Let’s see it in action. Imagine we have a small corpus of text and we want to train a custom WordPiece tokenizer on it.

from tokenizers import Tokenizer, models, trainers, pre_tokenizers, decoders
from tokenizers.processors import TemplateProcessing

# Initialize a new tokenizer with WordPiece model
tokenizer = Tokenizer(models.WordPiece(unk_token="[UNK]"))

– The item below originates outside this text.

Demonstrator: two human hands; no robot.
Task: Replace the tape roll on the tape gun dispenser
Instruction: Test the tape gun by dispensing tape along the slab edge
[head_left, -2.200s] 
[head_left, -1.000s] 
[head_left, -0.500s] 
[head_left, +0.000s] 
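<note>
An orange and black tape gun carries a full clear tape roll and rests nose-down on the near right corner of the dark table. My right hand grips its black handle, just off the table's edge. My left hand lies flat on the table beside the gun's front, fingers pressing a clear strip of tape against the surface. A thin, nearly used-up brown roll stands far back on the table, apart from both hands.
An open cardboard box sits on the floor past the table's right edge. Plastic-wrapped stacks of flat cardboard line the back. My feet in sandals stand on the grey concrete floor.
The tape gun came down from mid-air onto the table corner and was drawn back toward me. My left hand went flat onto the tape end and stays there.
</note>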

# Customize pre-tokenization and decoding
# Whitespace splitting is a common pre-tokenizer
tokenizer.pre_tokenizer = pre_tokenizers.Whitespace()
# The decoder handles converting token IDs back to strings
tokenizer.decoder = decoders.WordPiece()

# Define a trainer for the WordPiece model
# We'll set a vocabulary size and special tokens
trainer = trainers.WordPieceTrainer(vocab_size=1000, special_tokens=["[UNK]", "[CLS]", "[SEP]", "[PAD]", "[MASK]"])

# Sample corpus
files = ["my_corpus.txt"]
with open(files[0], "w", encoding="utf-8") as f:
    f.write("This is the first sentence.\n")
    f.write("This is another sentence for training.\n")
    f.write("Custom tokenizers are powerful.\n")
    f.write("Hugging Face makes NLP easier.\n")

# Train the tokenizer
tokenizer.train(files, trainer=trainer)

# Now we can use the tokenizer
print("Vocabulary size:", tokenizer.get_vocab_size())
print("Vocabulary:", tokenizer.get_vocab())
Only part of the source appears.